*GIVEN DATA*.
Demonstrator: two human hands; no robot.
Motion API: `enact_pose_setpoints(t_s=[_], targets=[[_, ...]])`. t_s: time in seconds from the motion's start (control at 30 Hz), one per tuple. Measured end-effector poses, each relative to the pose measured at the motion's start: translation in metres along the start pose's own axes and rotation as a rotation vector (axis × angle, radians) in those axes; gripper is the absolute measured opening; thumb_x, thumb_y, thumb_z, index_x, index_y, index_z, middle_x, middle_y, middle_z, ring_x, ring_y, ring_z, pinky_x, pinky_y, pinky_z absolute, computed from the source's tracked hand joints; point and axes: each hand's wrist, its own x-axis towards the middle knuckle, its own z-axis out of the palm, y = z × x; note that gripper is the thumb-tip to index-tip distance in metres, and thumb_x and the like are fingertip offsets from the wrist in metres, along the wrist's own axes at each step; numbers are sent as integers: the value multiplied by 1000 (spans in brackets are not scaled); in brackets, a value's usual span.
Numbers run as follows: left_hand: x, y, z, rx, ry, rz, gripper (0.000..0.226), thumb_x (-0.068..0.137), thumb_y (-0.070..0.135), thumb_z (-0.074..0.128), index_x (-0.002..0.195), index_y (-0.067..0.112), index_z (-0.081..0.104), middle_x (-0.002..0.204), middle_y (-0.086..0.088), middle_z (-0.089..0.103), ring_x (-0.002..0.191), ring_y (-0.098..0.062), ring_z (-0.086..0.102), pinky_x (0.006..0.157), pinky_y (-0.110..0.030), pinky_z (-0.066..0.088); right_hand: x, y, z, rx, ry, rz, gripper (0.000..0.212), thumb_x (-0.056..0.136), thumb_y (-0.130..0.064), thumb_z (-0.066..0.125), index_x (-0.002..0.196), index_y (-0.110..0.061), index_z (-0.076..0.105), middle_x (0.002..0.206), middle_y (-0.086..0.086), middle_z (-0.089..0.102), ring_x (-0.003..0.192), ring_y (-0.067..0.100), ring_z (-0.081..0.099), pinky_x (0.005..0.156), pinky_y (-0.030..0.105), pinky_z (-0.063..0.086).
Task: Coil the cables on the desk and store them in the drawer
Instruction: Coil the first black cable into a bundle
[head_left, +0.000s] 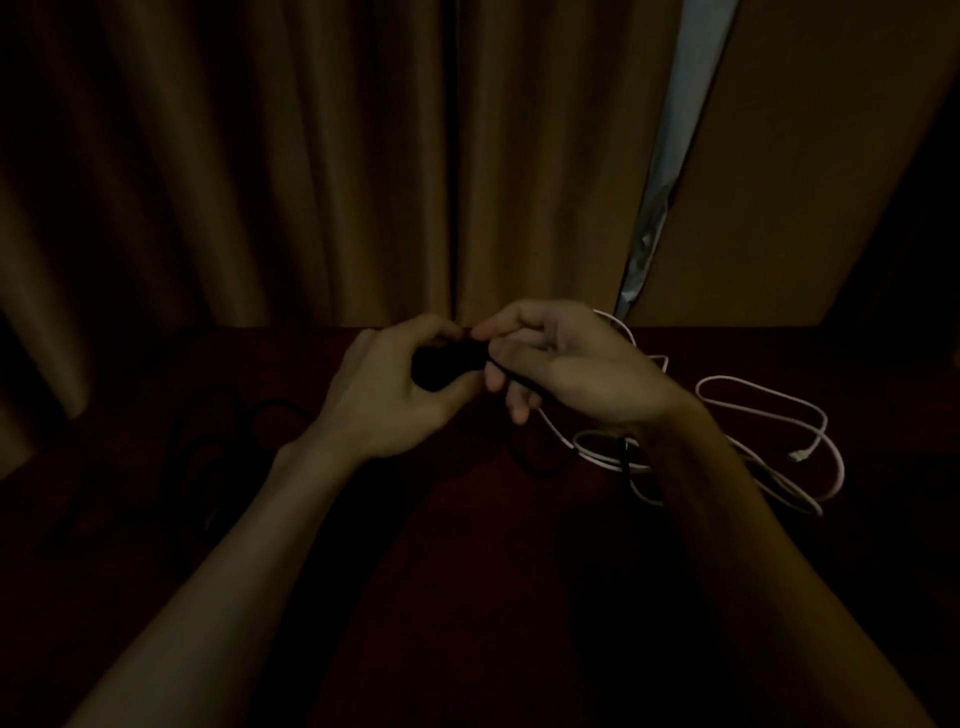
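The scene is very dim. My left hand (387, 395) is closed around a dark bundle of black cable (447, 364) held above the dark red desk (493, 545). My right hand (566, 364) pinches a strand of the same black cable right beside the bundle, and the strand runs down under its palm. A white cable (769, 410) lies in loose loops on the desk at the right, partly under my right wrist, with its plug end (795, 457) showing. More black cable (234, 441) lies faintly on the desk at the left. No drawer is visible.
Brown curtains (311, 156) hang close behind the desk's far edge, with a pale gap (675, 130) to the right of the middle. The desk's left part is too dark to make out in detail.
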Motion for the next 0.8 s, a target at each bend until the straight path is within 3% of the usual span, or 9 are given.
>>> enact_pose_setpoints(t_s=[0.1, 0.2, 0.3, 0.4, 0.47, 0.57, 0.67, 0.73, 0.8], targets=[[1, 1, -1, -119, 98, 13, 24, 89, 36, 75, 112, 32, 72, 102, 27, 70, 99, 10, 64, 85, -18, 52, 0, 1, 1, 37, 22, -19, 4, 104, -10, 55, 108, -9, 56, 69, 2, 68, 50, 17, 62, 54, 27, 45], [2, 5, -1, -259, 113, -35, 26, 92, 30, 75, 117, 29, 73, 108, 22, 72, 103, 6, 66, 89, -18, 51, 0, 2, 0, 63, 31, 4, 9, 103, -15, 58, 102, -6, 56, 65, 4, 67, 48, 17, 61, 52, 26, 43], [2, 11, -2, -445, 111, -104, 29, 94, 26, 72, 122, 33, 70, 109, 21, 73, 101, 3, 68, 82, -17, 55, 1, 2, 2, 58, 22, 37, 22, 103, -26, 58, 97, -5, 57, 63, 7, 65, 45, 18, 58, 50, 27, 41], [4, 16, -4, -647, 123, -167, 22, 94, 22, 71, 114, 29, 74, 106, 10, 75, 89, -9, 71, 66, -25, 57, 3, 7, 3, 61, 48, 57, 32, 101, -36, 59, 90, -5, 55, 55, 5, 56, 40, 14, 44, 45, 26, 33], [5, 17, -5, -782, 114, -242, 22, 90, 23, 72, 112, 22, 75, 103, 1, 75, 76, -16, 69, 60, -28, 53, 4, 10, 4, 131, 56, 46, 33, 98, -38, 60, 95, -6, 56, 57, 4, 47, 44, 9, 37, 44, 21, 27], [5, 20, -3, -1003, -27, -300, 30, 88, 26, 68, 112, 10, 74, 91, -8, 71, 58, -19, 58, 53, -27, 46, 4, 12, 1, 232, -8, -19, 39, 95, -38, 64, 109, -3, 56, 74, 12, 45, 56, 7, 41, 48, 18, 31], [5, 22, -2, -1112, -166, -296, 36, 93, 25, 66, 118, -1, 68, 92, -11, 69, 62, -13, 61, 50, -24, 43, 1, 12, -2, 239, -62, -87, 47, 98, -28, 59, 140, -9, 51, 90, 16, 49, 64, 10, 45, 54, 20, 36], [6, 21, -3, -1140, -231, -272, 44, 92, 25, 60, 123, -7, 63, 98, -16, 66, 68, -13, 63, 49, -23, 42, -2, 10, -2, 197, -72, -123, 51, 99, -24, 57, 149, -18, 46, 88, 11, 56, 70, 12, 48, 59, 23, 38], [6, 20, -9, -1134, -301, -251, 45, 92, 25, 57, 123, -8, 62, 96, -14, 66, 67, -10, 64, 49, -21, 42, -5, 8, -2, 167, -102, -167, 54, 101, -18, 55, 153, -18, 41, 104, 3, 65, 81, 10, 57, 69, 23, 45]])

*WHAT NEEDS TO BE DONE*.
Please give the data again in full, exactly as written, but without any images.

*YOUR RESPONSE*.
Demonstrator: two human hands; no robot.
Motion API: `enact_pose_setpoints(t_s=[_], targets=[[_, ...]])`. t_s: time in seconds from the motion's start (control at 30 Hz), one per tuple. Measured end-effector poses, each relative to the pose measured at the motion's start: translation in metres along the start pose's own axes and rotation as a rotation vector (axis × angle, radians) in those axes; gripper is the absolute measured opening; thumb_x, thumb_y, thumb_z, index_x, index_y, index_z, middle_x, middle_y, middle_z, ring_x, ring_y, ring_z, pinky_x, pinky_y, pinky_z absolute, computed from the source's tracked hand joints; point and axes: each hand's wrist, its own x-axis towards the middle knuckle, its own z-axis out of the palm, y = z × x; note that gripper is the thumb-tip to index-tip distance in metres, and thumb_x and the like are fingertip offsets from the wrist in metres, along the wrist's own axes at each step; numbers are sent as integers: the value multiplied by 1000 (spans in brackets are not scaled); in brackets, a value's usual span.
Numbers run as follows: left_hand: x, y, z, rx, ry, rz, gripper (0.000..0.226), thumb_x (-0.068..0.137), thumb_y (-0.070..0.135), thumb_z (-0.074..0.128), index_x (-0.002..0.195), index_y (-0.067..0.112), index_z (-0.081..0.104), middle_x (-0.002..0.204), middle_y (-0.086..0.088), middle_z (-0.089..0.103), ring_x (-0.002..0.191), ring_y (-0.098..0.062), ring_z (-0.086..0.102), pinky_x (0.006..0.157), pinky_y (-0.110..0.030), pinky_z (-0.066..0.088); right_hand: x, y, z, rx, ry, rz, gripper (0.000..0.212), thumb_x (-0.056..0.136), thumb_y (-0.130..0.064), thumb_z (-0.066..0.125), index_x (-0.002..0.196), index_y (-0.110..0.061), index_z (-0.076..0.105), middle_x (0.002..0.206), middle_y (-0.086..0.086), middle_z (-0.089..0.102), ring_x (-0.003..0.192), ring_y (-0.067..0.100), ring_z (-0.081..0.099), pinky_x (0.005..0.156), pinky_y (-0.030..0.105), pinky_z (-0.063..0.086).
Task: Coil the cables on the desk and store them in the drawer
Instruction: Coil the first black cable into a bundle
[head_left, +0.000s] 
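The scene is very dim. My left hand (387, 395) is closed around a dark bundle of black cable (447, 364) held above the dark red desk (493, 545). My right hand (566, 364) pinches a strand of the same black cable right beside the bundle, and the strand runs down under its palm. A white cable (769, 410) lies in loose loops on the desk at the right, partly under my right wrist, with its plug end (795, 457) showing. More black cable (234, 441) lies faintly on the desk at the left. No drawer is visible.
Brown curtains (311, 156) hang close behind the desk's far edge, with a pale gap (675, 130) to the right of the middle. The desk's left part is too dark to make out in detail.
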Motion for the next 0.8 s, a target at each bend until the straight path is within 3% of the usual span, or 9 are given.
>>> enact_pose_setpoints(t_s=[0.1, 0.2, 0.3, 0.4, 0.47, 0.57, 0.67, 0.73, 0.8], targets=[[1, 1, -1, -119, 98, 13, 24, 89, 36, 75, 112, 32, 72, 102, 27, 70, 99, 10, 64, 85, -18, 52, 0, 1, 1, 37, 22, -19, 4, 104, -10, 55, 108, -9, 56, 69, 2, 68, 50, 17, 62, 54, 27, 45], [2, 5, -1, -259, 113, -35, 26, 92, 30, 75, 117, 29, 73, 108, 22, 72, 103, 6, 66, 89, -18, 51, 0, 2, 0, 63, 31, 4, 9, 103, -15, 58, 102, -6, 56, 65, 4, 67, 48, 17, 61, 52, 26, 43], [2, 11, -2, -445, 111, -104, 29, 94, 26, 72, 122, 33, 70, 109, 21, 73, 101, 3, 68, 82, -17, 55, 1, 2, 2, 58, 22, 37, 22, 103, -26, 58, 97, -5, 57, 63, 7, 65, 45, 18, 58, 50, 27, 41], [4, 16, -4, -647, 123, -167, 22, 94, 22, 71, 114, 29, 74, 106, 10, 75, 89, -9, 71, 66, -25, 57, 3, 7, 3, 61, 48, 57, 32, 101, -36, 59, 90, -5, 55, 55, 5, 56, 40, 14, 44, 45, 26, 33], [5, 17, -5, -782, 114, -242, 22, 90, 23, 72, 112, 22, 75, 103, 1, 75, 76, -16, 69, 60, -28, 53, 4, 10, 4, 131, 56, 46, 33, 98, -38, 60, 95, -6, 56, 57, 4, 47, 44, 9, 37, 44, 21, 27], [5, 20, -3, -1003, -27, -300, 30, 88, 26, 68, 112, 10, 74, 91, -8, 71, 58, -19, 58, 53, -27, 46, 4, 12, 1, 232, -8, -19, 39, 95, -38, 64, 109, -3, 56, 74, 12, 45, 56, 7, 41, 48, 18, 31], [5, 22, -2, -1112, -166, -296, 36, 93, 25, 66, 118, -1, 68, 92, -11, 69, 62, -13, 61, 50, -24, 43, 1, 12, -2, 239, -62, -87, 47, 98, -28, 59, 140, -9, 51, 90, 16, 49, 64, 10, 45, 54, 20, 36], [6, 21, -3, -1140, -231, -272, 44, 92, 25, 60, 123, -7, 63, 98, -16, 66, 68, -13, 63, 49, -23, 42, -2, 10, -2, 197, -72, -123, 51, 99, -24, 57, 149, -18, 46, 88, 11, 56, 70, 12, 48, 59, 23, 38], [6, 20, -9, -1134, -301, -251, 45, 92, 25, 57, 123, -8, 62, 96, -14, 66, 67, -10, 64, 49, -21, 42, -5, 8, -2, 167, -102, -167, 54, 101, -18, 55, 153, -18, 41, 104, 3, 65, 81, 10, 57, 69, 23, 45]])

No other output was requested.